(What to produce): Repeat the entries below exactly. Begin with the first line and end with the line that contains "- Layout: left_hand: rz".

(The input):
=-=-=
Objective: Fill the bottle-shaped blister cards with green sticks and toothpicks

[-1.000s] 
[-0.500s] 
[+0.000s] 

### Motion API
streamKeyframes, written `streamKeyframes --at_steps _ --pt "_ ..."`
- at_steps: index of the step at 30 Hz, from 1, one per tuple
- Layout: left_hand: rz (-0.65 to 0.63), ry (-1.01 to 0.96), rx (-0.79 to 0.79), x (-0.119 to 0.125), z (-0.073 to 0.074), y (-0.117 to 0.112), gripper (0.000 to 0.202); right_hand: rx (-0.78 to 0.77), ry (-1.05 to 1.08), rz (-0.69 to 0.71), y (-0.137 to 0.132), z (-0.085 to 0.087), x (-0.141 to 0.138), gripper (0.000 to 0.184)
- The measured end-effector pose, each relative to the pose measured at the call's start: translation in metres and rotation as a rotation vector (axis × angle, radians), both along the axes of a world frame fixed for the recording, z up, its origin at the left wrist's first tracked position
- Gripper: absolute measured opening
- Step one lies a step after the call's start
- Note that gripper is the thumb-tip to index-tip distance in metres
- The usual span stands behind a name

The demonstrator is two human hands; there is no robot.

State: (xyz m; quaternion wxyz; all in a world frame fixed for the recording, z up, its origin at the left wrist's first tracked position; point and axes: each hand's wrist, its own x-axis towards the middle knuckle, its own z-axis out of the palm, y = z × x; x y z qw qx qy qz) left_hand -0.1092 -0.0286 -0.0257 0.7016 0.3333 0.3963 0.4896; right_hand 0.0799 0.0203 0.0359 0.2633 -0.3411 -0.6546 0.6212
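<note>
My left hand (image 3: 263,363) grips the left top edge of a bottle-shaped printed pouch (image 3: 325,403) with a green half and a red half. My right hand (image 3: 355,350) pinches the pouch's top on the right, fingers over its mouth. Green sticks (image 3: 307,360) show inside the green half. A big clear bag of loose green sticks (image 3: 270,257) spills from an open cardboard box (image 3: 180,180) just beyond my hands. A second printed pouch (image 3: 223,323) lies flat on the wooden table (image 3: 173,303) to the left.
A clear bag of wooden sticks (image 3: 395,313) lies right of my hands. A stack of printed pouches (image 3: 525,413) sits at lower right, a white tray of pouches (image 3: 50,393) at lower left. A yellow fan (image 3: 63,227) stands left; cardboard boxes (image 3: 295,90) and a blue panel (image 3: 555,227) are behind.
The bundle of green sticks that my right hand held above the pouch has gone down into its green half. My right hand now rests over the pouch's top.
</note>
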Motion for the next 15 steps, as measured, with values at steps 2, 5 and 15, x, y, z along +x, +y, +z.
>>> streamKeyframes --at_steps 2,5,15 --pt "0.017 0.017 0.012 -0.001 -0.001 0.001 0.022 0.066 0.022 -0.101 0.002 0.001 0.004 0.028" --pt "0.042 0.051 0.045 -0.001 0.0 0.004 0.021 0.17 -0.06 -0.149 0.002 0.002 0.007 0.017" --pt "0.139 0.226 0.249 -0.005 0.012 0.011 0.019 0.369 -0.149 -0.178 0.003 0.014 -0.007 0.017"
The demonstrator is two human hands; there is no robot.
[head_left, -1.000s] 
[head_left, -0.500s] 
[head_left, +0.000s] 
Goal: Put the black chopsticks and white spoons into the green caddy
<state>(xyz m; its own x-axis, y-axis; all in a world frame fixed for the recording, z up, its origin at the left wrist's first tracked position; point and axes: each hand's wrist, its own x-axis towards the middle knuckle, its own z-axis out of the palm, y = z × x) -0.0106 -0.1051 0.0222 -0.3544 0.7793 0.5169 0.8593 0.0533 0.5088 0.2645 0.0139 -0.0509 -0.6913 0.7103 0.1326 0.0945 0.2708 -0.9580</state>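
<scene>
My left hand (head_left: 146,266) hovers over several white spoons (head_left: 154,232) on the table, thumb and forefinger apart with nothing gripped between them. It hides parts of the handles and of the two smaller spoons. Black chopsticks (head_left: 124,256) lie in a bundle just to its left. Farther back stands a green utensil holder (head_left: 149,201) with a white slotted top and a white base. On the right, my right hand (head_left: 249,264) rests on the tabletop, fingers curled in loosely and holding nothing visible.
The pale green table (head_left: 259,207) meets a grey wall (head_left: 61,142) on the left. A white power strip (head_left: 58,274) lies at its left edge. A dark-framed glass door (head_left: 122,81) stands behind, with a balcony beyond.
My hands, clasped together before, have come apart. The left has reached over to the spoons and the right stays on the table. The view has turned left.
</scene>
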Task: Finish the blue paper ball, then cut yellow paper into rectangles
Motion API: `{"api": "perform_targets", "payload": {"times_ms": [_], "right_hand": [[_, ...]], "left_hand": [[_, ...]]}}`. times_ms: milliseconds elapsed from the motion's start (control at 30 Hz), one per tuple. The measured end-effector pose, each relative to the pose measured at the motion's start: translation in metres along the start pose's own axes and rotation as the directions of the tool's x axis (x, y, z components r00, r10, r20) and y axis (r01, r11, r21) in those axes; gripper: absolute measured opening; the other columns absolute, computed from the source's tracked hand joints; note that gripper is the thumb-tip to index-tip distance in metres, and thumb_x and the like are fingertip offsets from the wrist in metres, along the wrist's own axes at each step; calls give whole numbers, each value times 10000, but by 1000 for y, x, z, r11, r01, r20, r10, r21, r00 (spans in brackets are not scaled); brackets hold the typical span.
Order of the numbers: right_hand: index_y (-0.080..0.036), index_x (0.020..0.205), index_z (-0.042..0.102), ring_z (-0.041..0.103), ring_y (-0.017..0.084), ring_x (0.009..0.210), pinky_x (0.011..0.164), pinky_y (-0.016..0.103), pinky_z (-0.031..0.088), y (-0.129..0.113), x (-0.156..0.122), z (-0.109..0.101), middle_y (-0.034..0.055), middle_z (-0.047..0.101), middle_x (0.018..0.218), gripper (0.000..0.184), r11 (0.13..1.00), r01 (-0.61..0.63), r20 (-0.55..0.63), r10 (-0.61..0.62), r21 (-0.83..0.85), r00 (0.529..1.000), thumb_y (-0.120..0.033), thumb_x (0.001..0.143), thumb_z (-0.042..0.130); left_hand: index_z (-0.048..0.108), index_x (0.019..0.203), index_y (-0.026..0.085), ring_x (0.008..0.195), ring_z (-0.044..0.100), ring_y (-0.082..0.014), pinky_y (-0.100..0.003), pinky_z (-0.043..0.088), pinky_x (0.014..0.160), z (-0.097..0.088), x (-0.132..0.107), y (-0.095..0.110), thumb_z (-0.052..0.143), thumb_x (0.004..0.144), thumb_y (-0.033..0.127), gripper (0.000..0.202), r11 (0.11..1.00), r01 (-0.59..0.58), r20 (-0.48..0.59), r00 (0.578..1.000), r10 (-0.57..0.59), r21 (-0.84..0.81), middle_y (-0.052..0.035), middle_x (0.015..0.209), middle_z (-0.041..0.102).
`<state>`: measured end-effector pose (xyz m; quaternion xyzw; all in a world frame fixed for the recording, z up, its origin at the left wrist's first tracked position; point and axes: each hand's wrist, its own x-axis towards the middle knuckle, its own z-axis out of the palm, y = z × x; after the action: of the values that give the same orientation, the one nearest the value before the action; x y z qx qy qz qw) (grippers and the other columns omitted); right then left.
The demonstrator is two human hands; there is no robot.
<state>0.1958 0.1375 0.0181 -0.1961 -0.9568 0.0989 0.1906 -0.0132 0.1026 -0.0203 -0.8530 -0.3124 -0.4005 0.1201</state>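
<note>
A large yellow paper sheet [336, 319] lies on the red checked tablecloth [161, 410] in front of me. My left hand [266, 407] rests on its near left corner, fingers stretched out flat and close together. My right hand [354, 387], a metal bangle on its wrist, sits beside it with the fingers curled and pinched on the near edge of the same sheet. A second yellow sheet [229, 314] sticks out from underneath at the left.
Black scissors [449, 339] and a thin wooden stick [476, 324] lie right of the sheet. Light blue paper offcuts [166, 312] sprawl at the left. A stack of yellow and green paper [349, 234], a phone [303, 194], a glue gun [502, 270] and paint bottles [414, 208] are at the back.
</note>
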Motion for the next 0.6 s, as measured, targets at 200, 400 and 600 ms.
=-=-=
(Solution below):
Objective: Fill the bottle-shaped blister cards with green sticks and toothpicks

[-1.000s] 
[-0.500s] 
[+0.000s] 

### Motion API
streamKeyframes, written `streamKeyframes --at_steps _ --pt "_ ..."`
- at_steps: index of the step at 30 Hz, from 1, one per tuple
- Layout: left_hand: rz (-0.65 to 0.63), ry (-1.01 to 0.96), rx (-0.79 to 0.79), x (-0.119 to 0.125), z (-0.073 to 0.074), y (-0.117 to 0.112), gripper (0.000 to 0.202); right_hand: rx (-0.78 to 0.77), ry (-1.05 to 1.08), rz (-0.69 to 0.71), y (-0.137 to 0.132), z (-0.085 to 0.087), x (-0.141 to 0.138), gripper (0.000 to 0.184)

No more output is required for this exercise.